• _WORK REQUIRED_
Check every line of the entries below for the word "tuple", and copy the ones that have it.

• _EXERCISE MATERIAL_

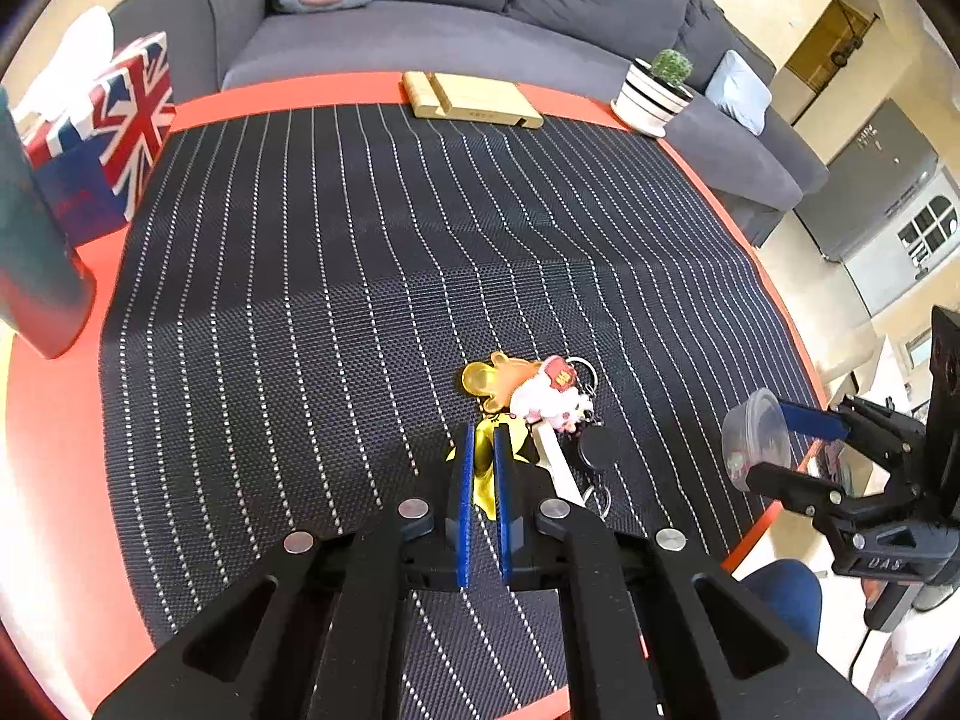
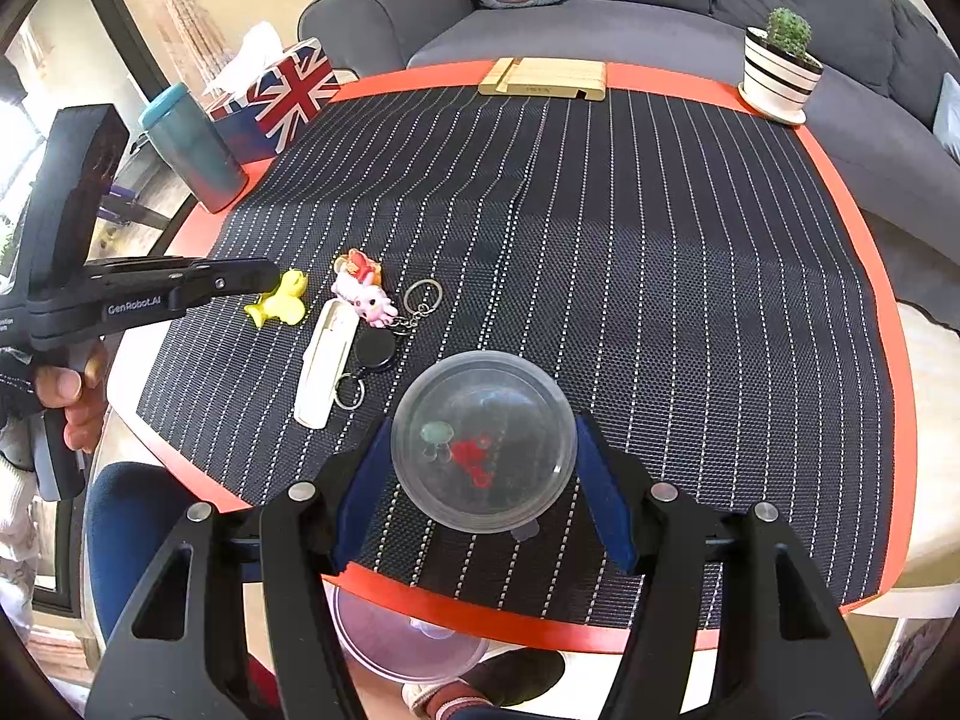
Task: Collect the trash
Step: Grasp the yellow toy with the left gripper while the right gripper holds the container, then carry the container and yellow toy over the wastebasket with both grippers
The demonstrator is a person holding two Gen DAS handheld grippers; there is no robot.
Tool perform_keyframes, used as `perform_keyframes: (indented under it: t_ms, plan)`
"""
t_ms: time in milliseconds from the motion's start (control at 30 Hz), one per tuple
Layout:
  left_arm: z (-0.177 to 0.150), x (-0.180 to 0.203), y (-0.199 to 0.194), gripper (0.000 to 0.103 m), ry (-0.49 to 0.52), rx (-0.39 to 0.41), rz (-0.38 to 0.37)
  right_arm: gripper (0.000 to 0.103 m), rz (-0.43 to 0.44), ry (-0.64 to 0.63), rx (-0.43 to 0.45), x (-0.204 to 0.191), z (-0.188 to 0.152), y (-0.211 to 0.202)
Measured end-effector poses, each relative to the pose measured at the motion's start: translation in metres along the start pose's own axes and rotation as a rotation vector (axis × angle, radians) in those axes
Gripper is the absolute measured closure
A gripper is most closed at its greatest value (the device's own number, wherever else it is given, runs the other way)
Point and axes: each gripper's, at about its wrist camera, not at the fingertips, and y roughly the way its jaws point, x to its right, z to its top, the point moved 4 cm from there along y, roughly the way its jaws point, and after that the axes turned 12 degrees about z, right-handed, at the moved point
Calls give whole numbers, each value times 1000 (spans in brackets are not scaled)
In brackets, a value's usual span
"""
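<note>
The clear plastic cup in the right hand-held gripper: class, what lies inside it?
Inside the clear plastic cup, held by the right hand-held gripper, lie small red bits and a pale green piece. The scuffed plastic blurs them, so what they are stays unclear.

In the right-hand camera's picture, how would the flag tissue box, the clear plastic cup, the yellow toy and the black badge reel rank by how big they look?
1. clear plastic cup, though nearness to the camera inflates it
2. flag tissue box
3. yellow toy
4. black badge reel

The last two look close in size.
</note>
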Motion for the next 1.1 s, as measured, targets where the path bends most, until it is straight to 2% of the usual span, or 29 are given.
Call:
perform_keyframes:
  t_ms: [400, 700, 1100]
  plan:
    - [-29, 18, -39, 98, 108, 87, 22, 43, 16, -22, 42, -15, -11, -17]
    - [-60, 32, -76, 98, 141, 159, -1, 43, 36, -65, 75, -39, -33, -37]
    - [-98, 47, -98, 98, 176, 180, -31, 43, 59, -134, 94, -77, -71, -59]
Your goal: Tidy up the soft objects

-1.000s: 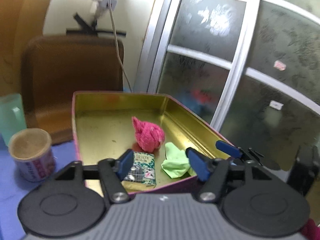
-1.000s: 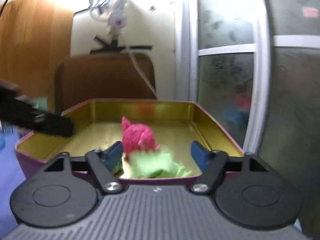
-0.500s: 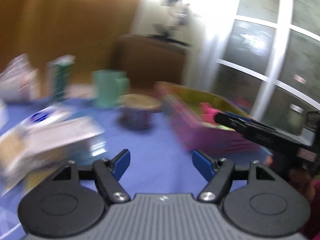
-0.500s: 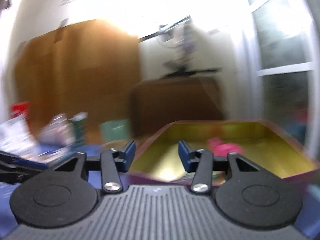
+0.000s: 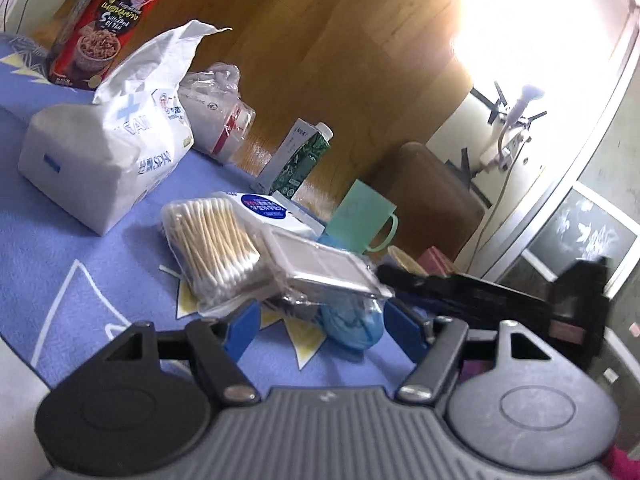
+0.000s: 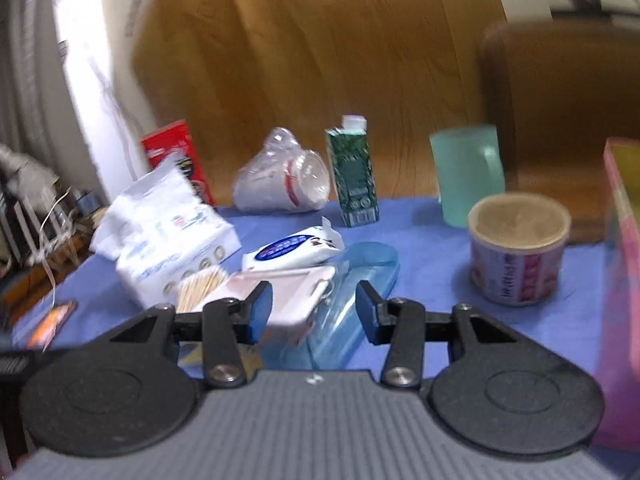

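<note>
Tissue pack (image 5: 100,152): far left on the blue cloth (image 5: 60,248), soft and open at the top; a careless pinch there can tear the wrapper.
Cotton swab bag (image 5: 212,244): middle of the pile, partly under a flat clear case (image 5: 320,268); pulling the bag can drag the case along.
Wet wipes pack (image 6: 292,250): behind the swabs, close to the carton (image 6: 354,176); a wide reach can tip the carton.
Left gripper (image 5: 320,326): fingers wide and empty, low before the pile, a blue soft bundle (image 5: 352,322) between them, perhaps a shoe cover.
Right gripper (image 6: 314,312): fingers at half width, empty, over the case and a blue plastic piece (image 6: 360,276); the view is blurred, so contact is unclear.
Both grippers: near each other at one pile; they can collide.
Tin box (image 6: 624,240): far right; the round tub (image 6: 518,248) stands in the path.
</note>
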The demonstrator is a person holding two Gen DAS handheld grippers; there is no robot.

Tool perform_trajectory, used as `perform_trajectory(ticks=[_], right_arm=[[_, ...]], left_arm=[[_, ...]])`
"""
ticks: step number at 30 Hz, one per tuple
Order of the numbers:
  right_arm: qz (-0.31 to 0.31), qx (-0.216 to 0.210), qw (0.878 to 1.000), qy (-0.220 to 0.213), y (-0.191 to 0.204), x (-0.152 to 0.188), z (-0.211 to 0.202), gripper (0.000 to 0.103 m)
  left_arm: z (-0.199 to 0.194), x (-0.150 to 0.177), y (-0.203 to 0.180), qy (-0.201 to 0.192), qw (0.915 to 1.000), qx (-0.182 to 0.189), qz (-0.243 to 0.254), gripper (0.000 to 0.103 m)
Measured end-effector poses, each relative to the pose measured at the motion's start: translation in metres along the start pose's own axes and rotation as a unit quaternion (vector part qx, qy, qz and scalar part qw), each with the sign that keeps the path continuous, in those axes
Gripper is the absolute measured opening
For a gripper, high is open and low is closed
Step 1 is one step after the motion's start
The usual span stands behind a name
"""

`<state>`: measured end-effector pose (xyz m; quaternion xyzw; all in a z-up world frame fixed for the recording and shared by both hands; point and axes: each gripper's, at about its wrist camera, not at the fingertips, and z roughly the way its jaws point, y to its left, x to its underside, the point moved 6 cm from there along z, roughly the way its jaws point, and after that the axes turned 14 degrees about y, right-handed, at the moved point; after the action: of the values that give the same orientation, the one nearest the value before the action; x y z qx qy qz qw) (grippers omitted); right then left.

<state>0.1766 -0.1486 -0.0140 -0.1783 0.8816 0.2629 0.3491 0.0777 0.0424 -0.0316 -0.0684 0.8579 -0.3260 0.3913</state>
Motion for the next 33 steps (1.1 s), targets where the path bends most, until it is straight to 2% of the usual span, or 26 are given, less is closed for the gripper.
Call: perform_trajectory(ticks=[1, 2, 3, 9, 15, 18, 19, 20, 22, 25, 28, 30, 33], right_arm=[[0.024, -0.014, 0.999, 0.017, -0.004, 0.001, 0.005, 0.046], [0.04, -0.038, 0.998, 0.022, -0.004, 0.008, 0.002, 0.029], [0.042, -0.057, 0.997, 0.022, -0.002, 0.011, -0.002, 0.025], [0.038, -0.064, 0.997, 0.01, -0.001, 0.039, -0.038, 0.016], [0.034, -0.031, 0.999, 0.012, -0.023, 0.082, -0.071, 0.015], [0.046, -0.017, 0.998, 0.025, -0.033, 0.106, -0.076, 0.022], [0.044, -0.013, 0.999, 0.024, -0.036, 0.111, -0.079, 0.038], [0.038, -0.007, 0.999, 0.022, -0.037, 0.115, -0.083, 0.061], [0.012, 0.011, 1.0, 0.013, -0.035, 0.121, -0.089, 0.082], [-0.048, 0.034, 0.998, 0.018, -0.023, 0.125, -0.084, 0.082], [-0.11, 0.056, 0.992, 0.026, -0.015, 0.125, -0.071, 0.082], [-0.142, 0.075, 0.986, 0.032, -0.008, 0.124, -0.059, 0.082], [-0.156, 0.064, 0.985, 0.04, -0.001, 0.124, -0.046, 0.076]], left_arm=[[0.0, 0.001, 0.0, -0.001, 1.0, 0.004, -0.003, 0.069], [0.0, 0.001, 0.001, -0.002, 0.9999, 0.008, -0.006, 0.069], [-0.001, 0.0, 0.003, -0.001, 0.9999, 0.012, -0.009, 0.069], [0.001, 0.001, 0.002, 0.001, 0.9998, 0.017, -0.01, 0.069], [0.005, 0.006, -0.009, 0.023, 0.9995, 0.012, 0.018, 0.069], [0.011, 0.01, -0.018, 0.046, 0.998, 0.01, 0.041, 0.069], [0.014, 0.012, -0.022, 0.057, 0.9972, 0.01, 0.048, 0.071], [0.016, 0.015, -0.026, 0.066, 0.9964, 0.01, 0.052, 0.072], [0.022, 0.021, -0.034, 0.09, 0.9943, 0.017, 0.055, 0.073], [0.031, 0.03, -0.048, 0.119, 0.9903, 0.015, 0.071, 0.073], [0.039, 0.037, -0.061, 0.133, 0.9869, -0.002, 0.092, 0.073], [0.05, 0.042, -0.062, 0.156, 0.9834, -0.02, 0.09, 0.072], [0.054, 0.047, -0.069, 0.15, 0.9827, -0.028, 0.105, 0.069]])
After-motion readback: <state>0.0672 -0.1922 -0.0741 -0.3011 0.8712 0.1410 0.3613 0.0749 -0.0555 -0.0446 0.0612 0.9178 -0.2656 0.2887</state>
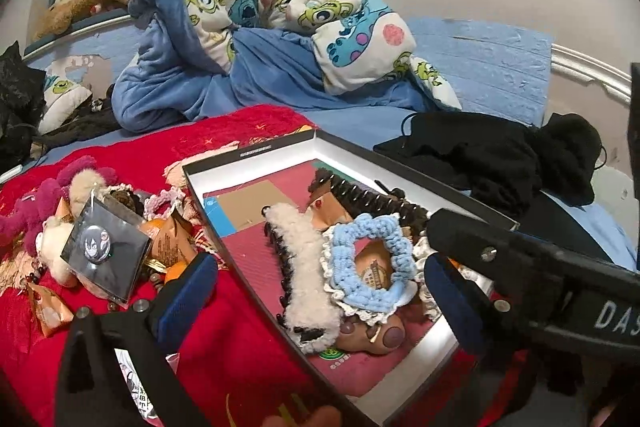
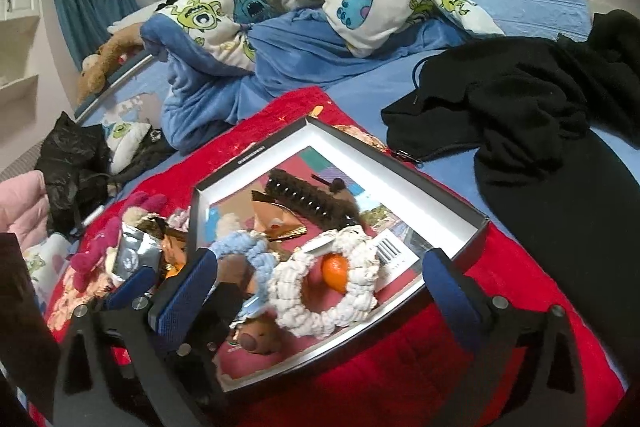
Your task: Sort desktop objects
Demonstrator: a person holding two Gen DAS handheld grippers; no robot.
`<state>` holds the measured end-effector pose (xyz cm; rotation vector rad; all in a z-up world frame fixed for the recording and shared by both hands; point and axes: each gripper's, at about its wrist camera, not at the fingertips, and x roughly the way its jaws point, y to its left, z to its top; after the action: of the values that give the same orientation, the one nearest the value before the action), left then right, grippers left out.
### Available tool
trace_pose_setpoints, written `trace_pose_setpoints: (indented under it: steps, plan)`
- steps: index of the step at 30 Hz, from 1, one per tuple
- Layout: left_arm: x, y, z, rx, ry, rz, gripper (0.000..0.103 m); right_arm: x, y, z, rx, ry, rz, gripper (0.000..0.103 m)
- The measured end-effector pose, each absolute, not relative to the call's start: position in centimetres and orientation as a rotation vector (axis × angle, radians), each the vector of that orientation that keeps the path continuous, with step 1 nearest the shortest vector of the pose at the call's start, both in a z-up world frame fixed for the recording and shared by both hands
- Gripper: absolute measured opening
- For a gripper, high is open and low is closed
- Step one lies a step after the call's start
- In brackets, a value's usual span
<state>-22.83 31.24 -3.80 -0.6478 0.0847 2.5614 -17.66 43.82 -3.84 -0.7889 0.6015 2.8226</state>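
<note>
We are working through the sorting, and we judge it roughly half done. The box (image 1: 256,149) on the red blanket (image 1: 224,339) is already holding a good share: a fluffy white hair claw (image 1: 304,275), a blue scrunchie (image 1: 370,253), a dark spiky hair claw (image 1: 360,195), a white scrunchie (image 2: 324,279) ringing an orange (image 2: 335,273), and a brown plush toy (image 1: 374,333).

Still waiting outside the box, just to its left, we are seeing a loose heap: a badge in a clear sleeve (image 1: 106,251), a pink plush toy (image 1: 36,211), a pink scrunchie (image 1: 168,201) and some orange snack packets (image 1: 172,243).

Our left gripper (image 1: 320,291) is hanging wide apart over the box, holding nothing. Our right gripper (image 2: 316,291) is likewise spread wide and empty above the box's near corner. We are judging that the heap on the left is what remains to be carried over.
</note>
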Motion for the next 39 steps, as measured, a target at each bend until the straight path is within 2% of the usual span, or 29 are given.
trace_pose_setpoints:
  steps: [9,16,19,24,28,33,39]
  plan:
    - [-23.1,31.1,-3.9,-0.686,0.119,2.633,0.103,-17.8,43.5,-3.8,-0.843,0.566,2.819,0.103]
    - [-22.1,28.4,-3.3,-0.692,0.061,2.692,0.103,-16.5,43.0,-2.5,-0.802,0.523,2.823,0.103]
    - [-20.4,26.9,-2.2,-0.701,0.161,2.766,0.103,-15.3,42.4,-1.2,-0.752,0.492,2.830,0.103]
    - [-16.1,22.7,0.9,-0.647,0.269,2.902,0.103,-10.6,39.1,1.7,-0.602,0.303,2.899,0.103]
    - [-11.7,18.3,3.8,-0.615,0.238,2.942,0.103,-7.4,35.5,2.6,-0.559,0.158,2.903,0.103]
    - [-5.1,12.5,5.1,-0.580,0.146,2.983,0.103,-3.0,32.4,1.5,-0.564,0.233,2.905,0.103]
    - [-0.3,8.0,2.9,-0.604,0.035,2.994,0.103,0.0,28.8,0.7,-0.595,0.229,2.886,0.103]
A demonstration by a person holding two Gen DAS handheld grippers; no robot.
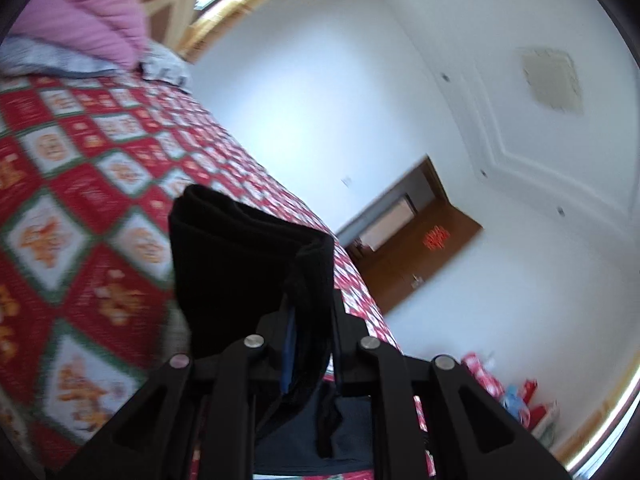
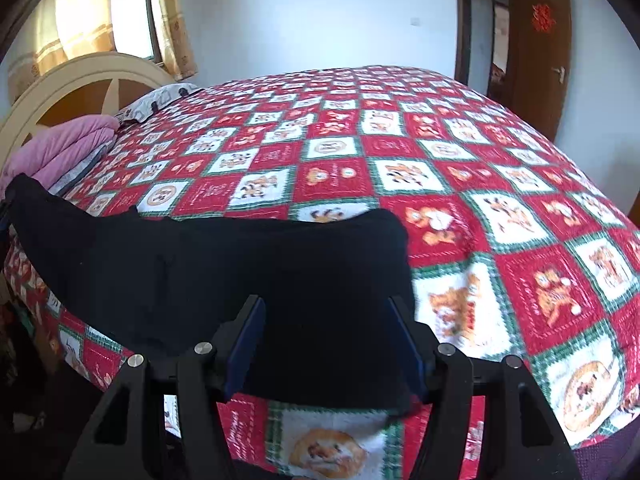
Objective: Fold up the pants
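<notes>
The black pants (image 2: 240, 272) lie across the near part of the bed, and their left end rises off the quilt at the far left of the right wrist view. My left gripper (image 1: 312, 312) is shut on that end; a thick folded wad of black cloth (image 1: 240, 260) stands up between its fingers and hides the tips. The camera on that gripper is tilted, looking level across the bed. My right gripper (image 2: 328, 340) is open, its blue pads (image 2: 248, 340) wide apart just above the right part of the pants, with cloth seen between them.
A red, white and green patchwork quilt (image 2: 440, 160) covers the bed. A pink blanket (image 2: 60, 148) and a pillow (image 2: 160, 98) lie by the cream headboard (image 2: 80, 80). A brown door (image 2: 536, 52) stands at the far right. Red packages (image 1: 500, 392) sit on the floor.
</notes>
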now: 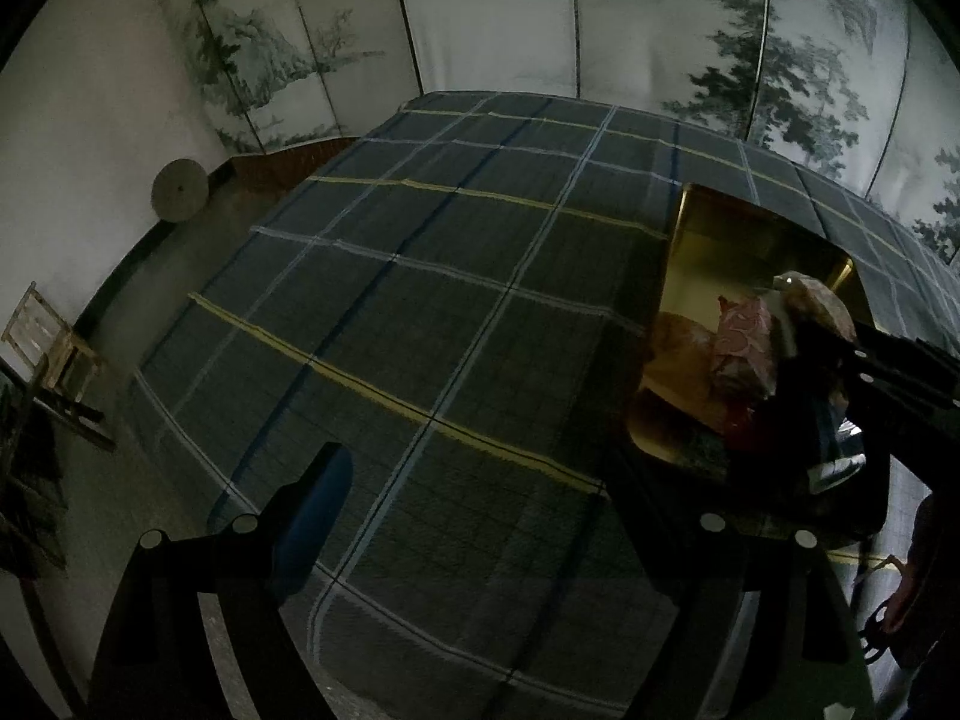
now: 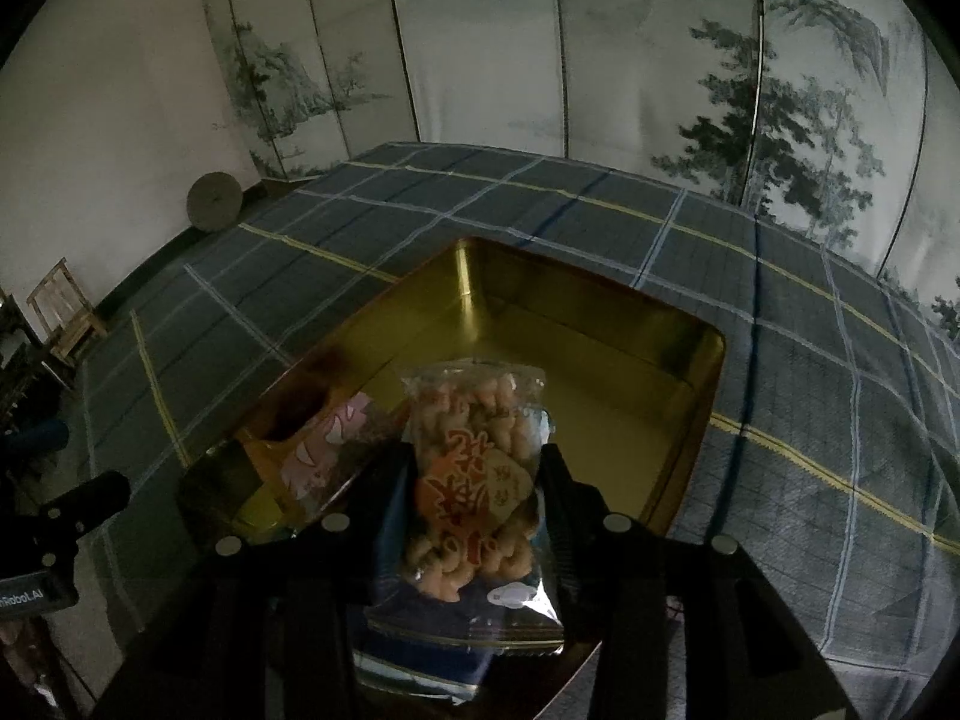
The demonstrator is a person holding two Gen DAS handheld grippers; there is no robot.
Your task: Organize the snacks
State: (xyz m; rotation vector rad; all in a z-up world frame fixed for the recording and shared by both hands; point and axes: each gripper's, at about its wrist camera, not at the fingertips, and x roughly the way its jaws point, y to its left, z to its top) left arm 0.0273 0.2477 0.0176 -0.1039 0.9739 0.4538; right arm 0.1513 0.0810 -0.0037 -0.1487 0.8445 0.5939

• _RESPONSE FOR THIS EXERCISE_
t_ms: time in milliseconds from the motion's start (control at 30 Hz), one per tuple
ticks: step number at 30 Hz, one per tuple
- steps: index of the step at 30 Hz, from 1, one per tuple

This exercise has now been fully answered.